Regarding reliability, the 17-item Chinese version of the PHASe had satisfactory internal consistency, with Cronbach’s α = 0.80 for the entire scale, is comparable to that of the original version (0.77) (Robson & Haddad, 2012) and a Turkish version (0.83) (Ozaslan et al., 2020). The reliability of the four subscales ranged from 0.70 to 0.80, which is comparable to the reliability obtained for samples of mental health nurses in the United Kingdom (0.61–0.86) (Robson & Haddad, 2012), Australia (0.60–0.83) (Chee et al., 2018), Hong Kong (0.66–0.85), Japan (0.65–0.76), and Qatar (0.36–0.77) (Bressington et al., 2018), and Turkish (0.64–0.88) (Ozaslan et al., 2020). The aforementioned results reveal that the Chinese version of the PHASe reliably assesses mental health nurses’ attitude toward physical health care.
This adaptation was performed on a sufficient sample size of mental health nurses from diverse nursing backgrounds. Therefore, the 4-factor structure of the Chinese version may be useful for future studies of culturally Chinese societies. Moreover, the Chinese version only comprises 17 items, which is practical for measuring mental health nurses’ attitudes toward physical healthcare. However, a model with different factors may be useful for improving the variability explained by the model in light of the low total variance in the 4-factor structure. The adaptation of the Chinese version of the PHASe should be further investigated using multiple analyses to test its validity and reliability; relevant parameters include convergent validity, criterion validity, and test–retest reliability.
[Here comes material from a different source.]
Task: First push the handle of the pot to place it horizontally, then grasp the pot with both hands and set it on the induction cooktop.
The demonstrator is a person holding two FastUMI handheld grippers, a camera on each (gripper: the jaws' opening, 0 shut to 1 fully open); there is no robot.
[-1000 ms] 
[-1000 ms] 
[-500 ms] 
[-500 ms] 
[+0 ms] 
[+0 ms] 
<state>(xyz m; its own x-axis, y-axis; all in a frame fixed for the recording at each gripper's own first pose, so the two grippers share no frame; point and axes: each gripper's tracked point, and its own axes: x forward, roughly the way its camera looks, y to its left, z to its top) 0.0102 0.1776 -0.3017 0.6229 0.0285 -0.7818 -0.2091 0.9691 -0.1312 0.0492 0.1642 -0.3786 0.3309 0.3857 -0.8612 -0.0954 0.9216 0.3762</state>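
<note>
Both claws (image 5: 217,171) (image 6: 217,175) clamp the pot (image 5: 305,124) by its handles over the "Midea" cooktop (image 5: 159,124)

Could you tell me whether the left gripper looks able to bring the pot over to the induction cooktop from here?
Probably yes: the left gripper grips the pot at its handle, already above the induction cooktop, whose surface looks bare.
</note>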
Another limitation of this study is the limited generalisability of the findings. Although multisetting sampling was used to obtain adequate sample size, the results cannot be generalised to all mental health nurses because this study recruited nurses working in hospitals. Most of the participants were female and worked in acute inpatient psychiatric wards, which limits the generalisability of the results. To improve the generalisability of the results, additional cross-validated studies should be conducted using a diverse sample of nurses for confirming the four-factor structure of the Chinese version of the PHASe. Moreover, the data were obtained using self-report methods; thus, bias may occur in the results. Future research is needed to clarify the psychometric properties of the Chinese version developed in the current study.